Plus fortuné que le duc de Ferrare, l’empereur Maximilien, — cet autre allié de Louis XII, — était aisément parvenu à faire sa paix avec Jules II. Depuis le 17 mai, il comptait déjà virtuellement parmi les membres de la Sainte-Ligue et adversaires plus ou moins déclarés du roi très chrétien. Le pape eut pour lui toutes les indulgences et toutes les complaisances ; il n’hésita même pas à le contenter aux dépens de ses amis les Vénitiens, et à lui adjuger plusieurs places dans la Terre-ferme.

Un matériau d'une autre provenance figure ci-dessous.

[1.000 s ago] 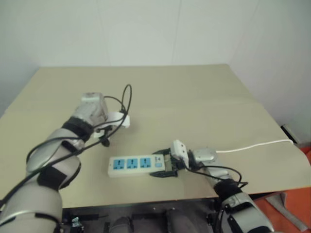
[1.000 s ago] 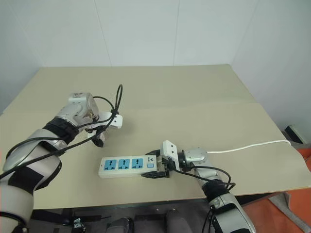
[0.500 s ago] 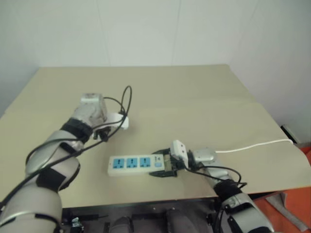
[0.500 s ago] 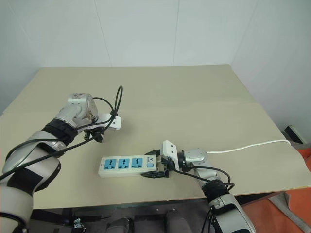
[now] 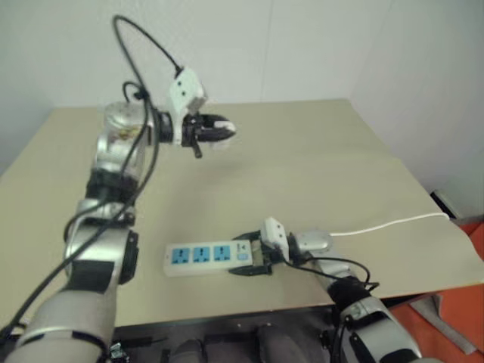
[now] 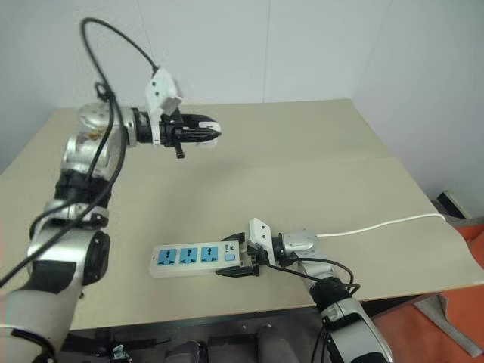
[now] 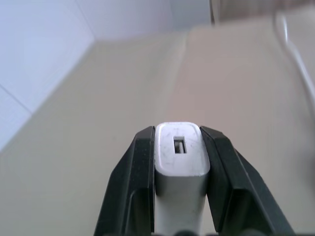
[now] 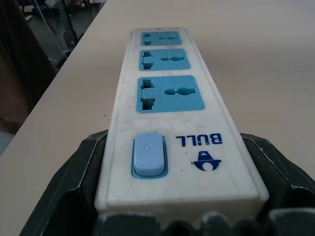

C’est qu’il savait combien ce nom d’empereur exerçait encore de fascination sur les esprits, combien surtout ce nom était indispensable à la réussite de son concile de Latran ! Car le Rovere avait fidèlement tenu la parole donnée au monde chrétien, l’année précédente, et la bataille de Ravenne n’a retardé que de quinze jours l’ouverture solennelle de la grande assemblée (Œcuménique promise par la bulle Sacrosanctæ pour le printemps 1512… Réunie toutefois au milieu de la tourmente politique générale qui étendit ses ravages jusqu’aux portes de Rome, réunie en dehors et à l’encontre de la France et de l’Allemagne, l’auguste assemblée du Latran n’était guère composée que de prélats italiens et pouvait difficilement prétendre à représenter l’Eglise universelle. La situation changea considérablement du jour où l’empereur Maximilien déclara vouloir faire accès à la Sainte-Ligue ; ce même jour (17 mai), le concile, qui n’en était encore qu’à sa seconde séance, fut prorogé jusqu’au mois de novembre, afin de donner aux membres « transmontains et transmarins » le temps d’arriver ; et à l’approche de l’automne le synode de Jules II était déjà reconnu par tous les pays catholiques à l’exception de la France. L’Espagne, l’Angleterre, l’Ecosse, la Pologne, la Hongrie, la Norvège, le Danemark, etc., avaient successivement fait acte d’adhésion et d’obédience ; Mathieu Lang, évêque de Gurk, vint en dernier lieu (4 novembre) accomplir le même acte au nom de l’Allemagne et de l’empereur Maximilien.

L’évêque de Gurk, — il Gurcense, ainsi que l’appelaient les Italiens, — fut la grande curiosité de Rome dans ce mois de novembre, ainsi que l’avait été au mois de juillet le duc Alphonse de Ferrare. Ministre et négociateur principal de Maximilien pour les

  1. Lettres d’Arioste, éd. Cappelli, 1887, p. 23.